Chegaram a existir 7 rebanhos de ovelhas e 2 de cabras na aldeia, mas actualmente não há nenhum.
A igreja é muito bonita, a começar pelo frontispício em granito ricamente trabalhado, onde se destaca o nicho com uma imagem de S. Amaro. A sua torre sineira, quadrangular, com quatro sinos, rematada por uma cúpula, também é de granito. No interior é impossível não reparar nas pinturas do tecto e nalgumas imagens de grande dimensão bem como noutras muito antigas. O pavimento é em pedra tendo à vista as tradicionais divisões numeradas, para aí serem enterrados os fiéis. O tecto do corpo da igreja tem pintado o padroeiro, S. Amaro e nos cantos, os quatro Evangelistas. No tecto da capela-mor destacam-se os símbolos da Ordem de Malta (ou Hospitalários), na qual o concelho de Freixiel se encontrava incluído.
O padroeiro ocupa o ponto mais alto do altar-mor, ao centro. No lugar normalmente dedicado ao padroeiro, à direita do altar, está a imagem de S. José.
As imagens que se destacam pelo seu tamanho são a do Sagrado Coração de Jesus, Nossa Senhora das Dores e a do Senhor dos Passos. Esta última, tem dobradiças nos membros que lhe permitem adoptar uma postura no altar e outra no seu próprio andor, onde se apresenta de joelhos e com a cruz aos ombros. Nossa Senhora das Dores não apresenta as tradicionais 7 lanças no peito, mas elas existem. Uma das mais preciosas imagens presentes é uma que representa S. Roque, que se encontra na sacristia. Nossa Senhora de Fátima está representada por várias imagens.

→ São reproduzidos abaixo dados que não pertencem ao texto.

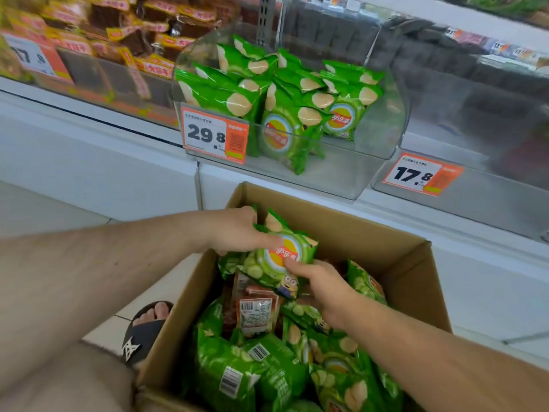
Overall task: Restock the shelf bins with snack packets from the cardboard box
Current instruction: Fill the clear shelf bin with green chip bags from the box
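The left hand [237, 230] was closed around the upper left edge of a green chip packet [279, 257], thumb lying across its face and the other fingers hidden behind it. The right hand [320, 285] pinched the packet's lower right edge, thumb tip on the printed front. Between them the packet sat tilted, raised a little above the heap in the cardboard box [395, 248], its lower corner apparently touching the packets beneath.

The step in hand looked like lifting this packet out to carry it up to the bin. To do it well, the grip wanted to stay on the sealed edges, not the puffed middle, since chips crush easily and the bag would pop under a hard squeeze. A straight lift would clear the box's far wall; one hand could then let go and gather a second packet. A reddish-brown packet [255, 313] with a barcode lay just under the green one and belonged to a different bin, so it was better left behind.

The clear shelf bin [341, 179] stood above and beyond the box, partly filled with matching green packets [285, 93] standing upright, with open space at its front right. A price tag [214, 135] hung on its front left wall.
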`<state>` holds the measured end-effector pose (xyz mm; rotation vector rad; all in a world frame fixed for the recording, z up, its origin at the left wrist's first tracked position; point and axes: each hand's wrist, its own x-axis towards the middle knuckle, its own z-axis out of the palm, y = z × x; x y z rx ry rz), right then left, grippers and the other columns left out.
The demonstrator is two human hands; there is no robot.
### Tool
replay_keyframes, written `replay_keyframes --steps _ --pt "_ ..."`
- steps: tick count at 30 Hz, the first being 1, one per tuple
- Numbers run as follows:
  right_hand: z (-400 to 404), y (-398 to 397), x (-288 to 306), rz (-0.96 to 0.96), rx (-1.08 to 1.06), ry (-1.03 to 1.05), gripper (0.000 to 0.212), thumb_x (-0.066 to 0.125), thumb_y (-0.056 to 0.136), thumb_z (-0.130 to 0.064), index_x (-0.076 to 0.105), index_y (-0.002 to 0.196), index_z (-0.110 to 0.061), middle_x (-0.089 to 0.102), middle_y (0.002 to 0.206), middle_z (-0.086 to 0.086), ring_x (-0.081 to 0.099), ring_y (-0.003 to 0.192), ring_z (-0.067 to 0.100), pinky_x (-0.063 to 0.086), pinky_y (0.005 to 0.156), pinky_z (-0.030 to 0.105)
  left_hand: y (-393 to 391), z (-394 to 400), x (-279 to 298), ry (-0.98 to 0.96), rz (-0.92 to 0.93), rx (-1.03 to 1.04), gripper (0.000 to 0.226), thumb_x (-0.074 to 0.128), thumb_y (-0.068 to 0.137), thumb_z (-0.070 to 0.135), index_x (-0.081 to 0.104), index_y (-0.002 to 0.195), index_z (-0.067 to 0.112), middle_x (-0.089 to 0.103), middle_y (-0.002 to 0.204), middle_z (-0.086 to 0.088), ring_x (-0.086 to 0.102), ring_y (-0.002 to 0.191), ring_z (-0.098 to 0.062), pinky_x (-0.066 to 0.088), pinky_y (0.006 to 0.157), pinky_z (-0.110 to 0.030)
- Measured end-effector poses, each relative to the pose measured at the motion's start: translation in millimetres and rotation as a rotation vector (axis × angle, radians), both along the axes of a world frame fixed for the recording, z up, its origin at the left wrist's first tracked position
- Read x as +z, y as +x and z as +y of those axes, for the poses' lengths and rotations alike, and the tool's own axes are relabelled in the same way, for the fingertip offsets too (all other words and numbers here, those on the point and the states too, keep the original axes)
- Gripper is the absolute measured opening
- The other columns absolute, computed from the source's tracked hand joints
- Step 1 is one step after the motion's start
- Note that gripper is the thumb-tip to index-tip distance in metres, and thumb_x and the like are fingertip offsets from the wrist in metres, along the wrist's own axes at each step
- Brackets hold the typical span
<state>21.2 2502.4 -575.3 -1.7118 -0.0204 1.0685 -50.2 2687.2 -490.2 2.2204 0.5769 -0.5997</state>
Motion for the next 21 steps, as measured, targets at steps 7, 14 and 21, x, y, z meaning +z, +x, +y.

É possível que este templo não seja o inicial. A corroborar esta ideia está o facto de, sobre a porta da sacristia estar grava a data de 1711, na porta do frontispício a de 1779, data em que a igreja terá sido construída. No arco da capela-mor está a data de 1834. Indica o ano em que foi pintado. Esta data faz também parte de uma inscrição pintada no tecto, no coro, fazendo alusão a obras, possivelmente pintura. Para completar este conjunto de datas, junto à porta lateral do adro está gravado o ano de 1951.
Os altares não têm todos a mesma antiguidade. Os do Sagrado Coração de Jesus, Senhor dos Passos e Nossa Senhora das Dores, foram feitos mais tarde, obrigando a tapar algumas janelas a fim de se aproveitar o espaço para a sua montagem. Foram pintados em 1874.